**Exercise directions**.
Whenever the word "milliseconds" turns up in a line below, that line should be copied.

Items listed in a dataset
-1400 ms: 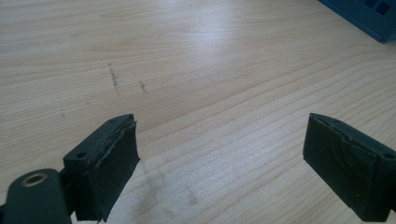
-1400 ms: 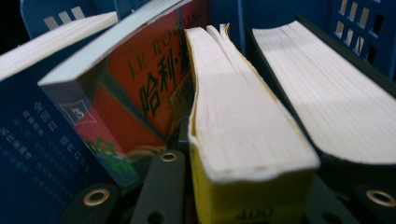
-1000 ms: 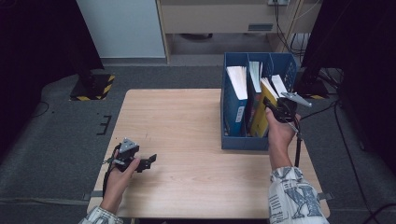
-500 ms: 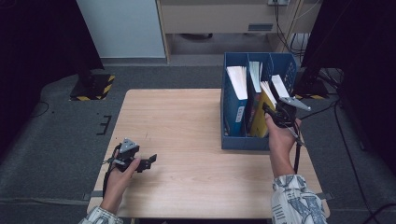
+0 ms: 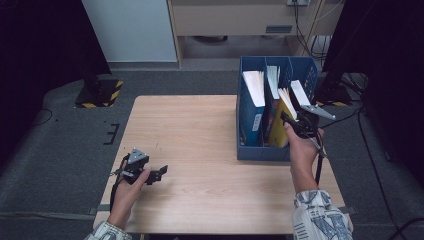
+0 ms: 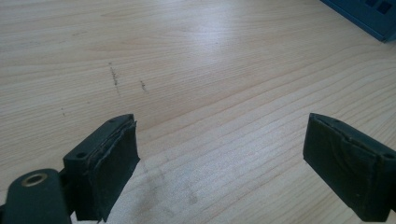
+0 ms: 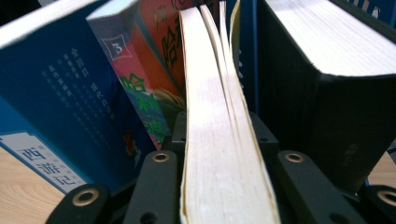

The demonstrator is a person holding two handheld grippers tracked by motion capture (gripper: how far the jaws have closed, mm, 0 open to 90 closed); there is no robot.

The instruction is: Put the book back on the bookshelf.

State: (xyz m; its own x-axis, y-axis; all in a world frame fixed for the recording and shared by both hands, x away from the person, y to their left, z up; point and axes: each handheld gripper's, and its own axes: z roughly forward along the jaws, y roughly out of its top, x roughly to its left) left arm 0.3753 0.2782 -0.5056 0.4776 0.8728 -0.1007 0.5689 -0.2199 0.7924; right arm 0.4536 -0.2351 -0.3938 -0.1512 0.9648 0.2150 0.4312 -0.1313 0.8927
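Two grippers, one per hand. Left gripper [image 5: 162,173] sits low left of the high view, resting near the table's [image 5: 200,130] front-left corner, jaws spread wide with bare wood between them in the left gripper view [image 6: 219,158]. Right gripper [image 5: 286,120] at centre right of the high view is clamped on the yellow book [image 5: 281,120]; in the right gripper view the page block [image 7: 219,154] runs straight up between the closed jaws. One blue file box [image 5: 260,152] on the table's right side, upper right of the frame, divided into slots. Four books counted in it: blue book [image 5: 253,107] at left, a colourful one [image 7: 140,88] beside it, the yellow book, and a thick black book [image 7: 336,93] at right. Yellow book stands on edge in the box, page edges up, long axis tilted, top leaning toward the far side and slightly left.
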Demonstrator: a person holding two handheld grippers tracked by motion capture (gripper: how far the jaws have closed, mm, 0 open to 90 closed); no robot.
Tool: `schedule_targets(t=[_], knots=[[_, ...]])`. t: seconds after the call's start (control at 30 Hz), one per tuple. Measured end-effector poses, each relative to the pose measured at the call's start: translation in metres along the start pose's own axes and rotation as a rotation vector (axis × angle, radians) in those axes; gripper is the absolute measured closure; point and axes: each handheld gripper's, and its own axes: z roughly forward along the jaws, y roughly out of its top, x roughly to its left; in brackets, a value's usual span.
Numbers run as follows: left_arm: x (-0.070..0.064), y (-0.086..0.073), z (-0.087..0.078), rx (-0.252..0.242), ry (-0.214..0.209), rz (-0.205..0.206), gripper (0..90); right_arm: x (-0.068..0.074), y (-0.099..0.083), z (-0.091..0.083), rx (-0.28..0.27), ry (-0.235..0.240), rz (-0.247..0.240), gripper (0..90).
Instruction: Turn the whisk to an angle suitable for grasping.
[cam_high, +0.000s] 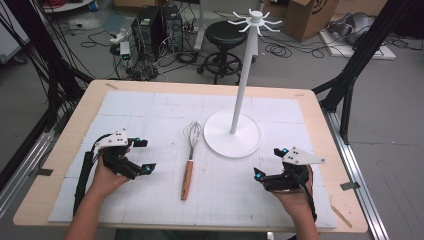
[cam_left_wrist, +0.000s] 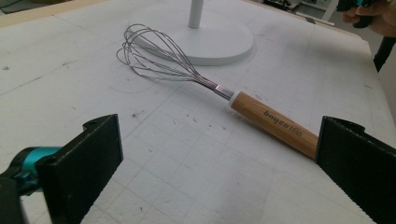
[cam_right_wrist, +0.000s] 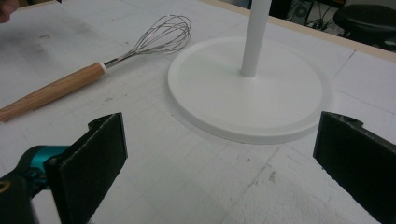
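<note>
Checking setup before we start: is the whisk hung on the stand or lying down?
Lying flat on the table: the whisk rests beside the stand base.

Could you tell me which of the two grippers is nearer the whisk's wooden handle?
The left gripper: the whisk lies just beside its open jaws, whereas the right gripper sits farther off, below the white stand's base.

Grey floor (cam_high: 390, 125) behind the bench (cam_high: 60, 150), cables (cam_high: 295, 49) strewn across it. A black stool (cam_high: 226, 34), computer towers (cam_high: 156, 25) and a cardboard box (cam_high: 312, 15) stand beyond.
</note>
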Motion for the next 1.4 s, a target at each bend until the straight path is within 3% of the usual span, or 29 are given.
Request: schedule_targets(t=[0.33, 0.57, 0.87, 1.03, 1.23, 1.3, 1.4], knots=[[-0.008, 0.002, 0.008, -0.003, -0.01, -0.009, 1.7, 0.002, -0.001, -0.001, 0.013, -0.004, -0.005, 1.9], [-0.019, 0.01, 0.02, 0.005, -0.033, 0.013, 1.7, 0.002, 0.0, -0.001, 0.017, -0.009, -0.008, 1.8], [-0.035, 0.019, 0.056, 0.097, -0.034, 0.018, 1.7, 0.002, -0.001, 0.002, 0.034, -0.007, -0.013, 1.9], [-0.039, 0.023, 0.076, 0.13, -0.006, 0.004, 1.7, 0.001, -0.001, 0.001, 0.034, -0.011, -0.007, 1.9], [-0.047, 0.022, 0.107, 0.215, 0.061, -0.016, 3.0, -0.001, -0.002, -0.001, 0.038, -0.02, -0.005, 1.9], [-0.047, 0.02, 0.114, 0.248, 0.071, -0.012, 3.0, -0.002, -0.002, -0.001, 0.039, -0.02, -0.003, 1.9], [-0.049, 0.015, 0.123, 0.323, 0.121, 0.023, 3.2, -0.002, -0.003, -0.001, 0.042, -0.024, -0.006, 1.9]])
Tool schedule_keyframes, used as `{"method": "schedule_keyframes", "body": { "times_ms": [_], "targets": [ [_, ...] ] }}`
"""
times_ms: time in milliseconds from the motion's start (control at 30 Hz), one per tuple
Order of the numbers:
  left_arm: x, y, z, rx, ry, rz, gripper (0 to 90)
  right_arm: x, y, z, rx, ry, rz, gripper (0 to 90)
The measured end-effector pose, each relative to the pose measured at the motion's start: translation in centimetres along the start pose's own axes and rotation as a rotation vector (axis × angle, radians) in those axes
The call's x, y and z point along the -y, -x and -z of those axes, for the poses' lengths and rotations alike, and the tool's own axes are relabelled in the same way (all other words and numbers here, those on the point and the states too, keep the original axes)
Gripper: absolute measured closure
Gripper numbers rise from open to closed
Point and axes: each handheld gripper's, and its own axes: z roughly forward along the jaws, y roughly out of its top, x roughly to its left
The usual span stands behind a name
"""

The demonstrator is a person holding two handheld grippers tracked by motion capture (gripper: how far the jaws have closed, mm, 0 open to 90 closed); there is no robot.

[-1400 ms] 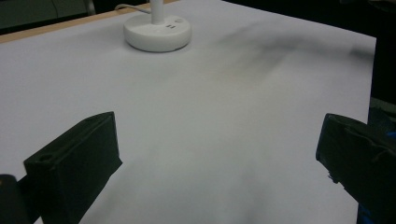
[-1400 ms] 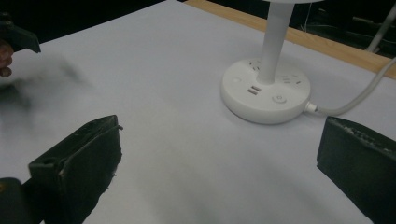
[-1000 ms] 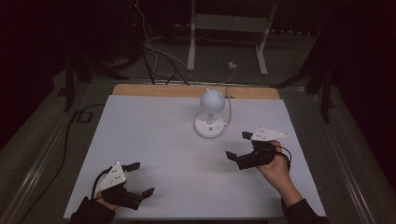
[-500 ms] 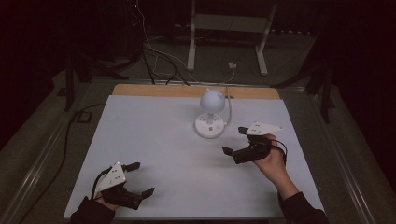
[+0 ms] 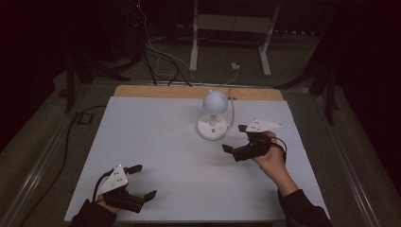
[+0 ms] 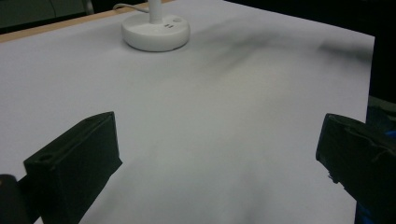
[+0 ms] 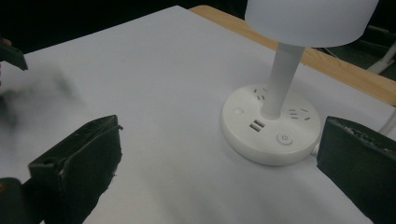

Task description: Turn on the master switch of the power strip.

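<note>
A small white desk lamp [image 5: 214,113] stands at the back middle of the white table, with a round base [image 7: 271,123] carrying sockets and a button, and a rounded shade [image 7: 310,16]. My right gripper [image 5: 235,139] is open just right of and in front of the lamp base, jaws pointing toward it. In the right gripper view the base lies between the two black jaws, a little ahead. My left gripper [image 5: 142,182] is open near the table's front left corner, nothing between its jaws. The lamp base [image 6: 155,32] appears far off in the left gripper view.
The white table top [image 5: 156,137] has a wooden strip [image 5: 189,92] along its far edge. The lamp's white cable [image 5: 231,106] runs off the back. Cables and a metal stand [image 5: 231,33] lie on the dark floor behind.
My right gripper has moved forward and left toward the lamp base. The left gripper has stayed in place.
</note>
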Motion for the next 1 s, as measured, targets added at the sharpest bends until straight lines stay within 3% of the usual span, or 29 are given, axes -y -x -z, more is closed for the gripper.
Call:
{"method": "schedule_keyframes", "body": {
  "times_ms": [500,1000],
  "targets": [
    [0.0,0.0,0.0,0.002,0.003,0.002,0.1,-0.1,0.9,-2.2,-0.008,-0.003,-0.019,0.0],
    [0.0,0.0,0.0,0.004,-0.001,-0.001,0.1,-0.3,3.2,-4.5,0.002,-0.009,-0.064,0.0]
  ]
}}
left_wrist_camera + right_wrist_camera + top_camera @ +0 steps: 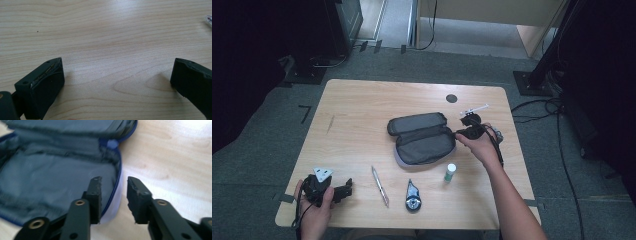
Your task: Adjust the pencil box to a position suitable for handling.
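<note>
Your right tongs (113,187) stand partly parted at the right edge of the open pencil case (50,170), its rim between the jaws, pads not pressing. Your left tongs (117,75) gape wide over bare counter (112,37), well left of the case, holding nothing.

Lower centre of my right gripper view: right gripper (113,195) with matte black jaws and brass-coloured rivets on the arms. Pencil case (50,175) at the left of that view, slate-grey fabric lining, bright blue piping along the rim, a pale lilac patch at the edge. From the high view the case (422,137) reads charcoal grey outside. Table (357,105) is light wood with a fine, wavy grain and one black round spot (451,98) upper right. Left gripper (343,191), lower left, black with a grey plate on top. Small bottle (450,172) white with a green band. Pen (380,186) silver-grey.
</note>
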### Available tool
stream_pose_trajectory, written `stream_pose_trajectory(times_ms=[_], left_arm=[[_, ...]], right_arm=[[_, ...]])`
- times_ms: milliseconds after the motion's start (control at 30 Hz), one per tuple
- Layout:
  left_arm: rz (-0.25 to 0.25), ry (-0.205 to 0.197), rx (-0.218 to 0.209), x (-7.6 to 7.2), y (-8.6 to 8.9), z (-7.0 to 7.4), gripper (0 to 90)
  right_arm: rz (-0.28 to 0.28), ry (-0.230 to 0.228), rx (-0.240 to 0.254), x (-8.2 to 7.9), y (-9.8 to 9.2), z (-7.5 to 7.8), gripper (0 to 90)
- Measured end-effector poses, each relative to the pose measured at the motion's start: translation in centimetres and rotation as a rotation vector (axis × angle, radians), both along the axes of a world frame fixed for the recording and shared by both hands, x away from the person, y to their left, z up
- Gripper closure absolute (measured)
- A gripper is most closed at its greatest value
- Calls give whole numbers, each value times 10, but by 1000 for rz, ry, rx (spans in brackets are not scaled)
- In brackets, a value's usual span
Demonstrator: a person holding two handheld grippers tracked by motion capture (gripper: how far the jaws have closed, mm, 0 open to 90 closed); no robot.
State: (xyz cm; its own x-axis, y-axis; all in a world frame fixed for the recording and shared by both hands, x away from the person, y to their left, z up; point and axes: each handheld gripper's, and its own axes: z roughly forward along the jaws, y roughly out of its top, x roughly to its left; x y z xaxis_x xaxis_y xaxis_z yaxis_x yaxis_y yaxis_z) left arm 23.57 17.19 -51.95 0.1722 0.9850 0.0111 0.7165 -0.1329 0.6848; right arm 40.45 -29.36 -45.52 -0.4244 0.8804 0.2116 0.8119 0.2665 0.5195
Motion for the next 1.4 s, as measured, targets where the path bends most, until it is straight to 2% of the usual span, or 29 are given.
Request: stream_pose_trajectory(times_ms=[67,100,133,167,200,233,333,367,400,467,600,667,733,767,833,867,900,933,967,1033,1100,1167,1267,1367,1400], left_arm=[[0,0,0,0,0,0,0],[0,0,0,0,0,0,0],[0,0,0,0,0,0,0],[0,0,-1,0,0,0,0],[0,0,0,0,0,0,0],[0,0,0,0,0,0,0],[-1,0,0,0,0,0,0],[-2,0,-1,0,0,0,0],[-2,0,0,0,0,0,0],[-2,0,0,0,0,0,0],[-2,0,-1,0,0,0,0],[-2,-1,-1,0,0,0,0],[-3,-1,0,0,0,0,0],[-3,-1,-1,0,0,0,0],[-3,-1,-1,0,0,0,0],[-3,-1,-1,0,0,0,0],[-3,-1,-1,0,0,0,0],[-3,0,-1,0,0,0,0],[-3,-1,-1,0,0,0,0],[-3,-1,-1,0,0,0,0],[-3,-1,-1,0,0,0,0],[-3,-1,-1,0,0,0,0],[-3,-2,-1,-1,-1,0,0],[-2,-1,-2,-1,-1,0,0],[-2,-1,-2,-1,-1,0,0]], right_arm=[[-11,50,-15,15,5,-12,642],[-11,50,-15,15,5,-12,642],[-6,81,-24,21,11,-21,759],[-6,81,-24,21,11,-21,759],[-41,84,-57,21,15,-26,869],[-41,84,-57,21,15,-26,869],[-121,92,1,16,13,-26,887],[-162,85,18,10,10,-27,888],[-162,85,18,10,10,-27,888],[-200,76,44,3,5,-29,888],[-273,52,115,-18,-7,-34,887],[-279,49,145,-26,-9,-36,880],[-265,52,188,-34,-10,-39,857],[-248,39,207,-38,-10,-39,835],[-234,28,213,-40,-9,-38,818],[-214,7,216,-41,-9,-38,777],[-195,-20,241,-43,-10,-37,690],[-196,-24,243,-44,-11,-35,646],[-196,-24,243,-44,-11,-35,646],[-189,-69,250,-47,-14,-28,527],[-174,-115,245,-53,-16,-19,456],[-157,-167,232,-62,-19,-7,397],[-136,-200,247,-76,-22,4,321],[-100,-229,231,-93,-20,15,260],[-82,-253,225,-105,-20,21,251]])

**Answer for the task**.
times_ms: time in milliseconds from the motion's start (control at 30 Hz), one per tuple
- times_ms: milliseconds after the motion's start (control at 30 Hz), one per tuple

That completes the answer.